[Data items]
_ _ _ _ _ _ _

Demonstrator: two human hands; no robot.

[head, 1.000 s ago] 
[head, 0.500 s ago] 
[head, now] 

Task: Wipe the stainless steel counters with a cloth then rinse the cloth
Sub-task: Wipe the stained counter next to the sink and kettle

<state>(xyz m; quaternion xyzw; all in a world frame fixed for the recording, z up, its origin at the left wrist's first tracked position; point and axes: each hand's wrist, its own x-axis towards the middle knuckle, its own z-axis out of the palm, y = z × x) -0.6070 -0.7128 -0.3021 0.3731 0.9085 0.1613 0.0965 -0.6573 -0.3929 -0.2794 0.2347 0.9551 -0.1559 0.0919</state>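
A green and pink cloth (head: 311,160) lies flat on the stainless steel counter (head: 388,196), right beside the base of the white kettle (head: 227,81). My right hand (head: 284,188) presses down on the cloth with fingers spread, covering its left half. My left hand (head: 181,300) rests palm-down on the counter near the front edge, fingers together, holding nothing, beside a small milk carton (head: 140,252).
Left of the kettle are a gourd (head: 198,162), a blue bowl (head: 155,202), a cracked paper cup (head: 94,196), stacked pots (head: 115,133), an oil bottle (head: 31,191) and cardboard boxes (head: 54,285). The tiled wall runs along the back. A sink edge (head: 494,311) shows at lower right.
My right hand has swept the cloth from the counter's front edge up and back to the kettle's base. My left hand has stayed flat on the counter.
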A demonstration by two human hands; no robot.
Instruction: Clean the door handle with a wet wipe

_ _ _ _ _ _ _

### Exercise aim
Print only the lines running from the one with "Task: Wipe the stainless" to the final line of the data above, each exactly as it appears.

### Your response
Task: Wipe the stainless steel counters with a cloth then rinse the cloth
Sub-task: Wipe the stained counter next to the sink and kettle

<state>(xyz m; quaternion xyzw; all in a world frame fixed for the recording, z up, its origin at the left wrist's first tracked position; point and axes: each hand's wrist, its own x-axis towards the middle knuckle, its own z-axis out of the palm, y = z × x) -0.6070 -0.7128 -0.3021 0.3731 0.9085 0.1613 0.0965 -0.6573 -0.3929 -0.2794 0.2347 0.9551 -0.1559 0.0919</state>
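A green and pink cloth (head: 311,160) lies flat on the stainless steel counter (head: 388,196), right beside the base of the white kettle (head: 227,81). My right hand (head: 284,188) presses down on the cloth with fingers spread, covering its left half. My left hand (head: 181,300) rests palm-down on the counter near the front edge, fingers together, holding nothing, beside a small milk carton (head: 140,252).
Left of the kettle are a gourd (head: 198,162), a blue bowl (head: 155,202), a cracked paper cup (head: 94,196), stacked pots (head: 115,133), an oil bottle (head: 31,191) and cardboard boxes (head: 54,285). The tiled wall runs along the back. A sink edge (head: 494,311) shows at lower right.
My right hand has swept the cloth from the counter's front edge up and back to the kettle's base. My left hand has stayed flat on the counter.
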A demonstration by two human hands; no robot.
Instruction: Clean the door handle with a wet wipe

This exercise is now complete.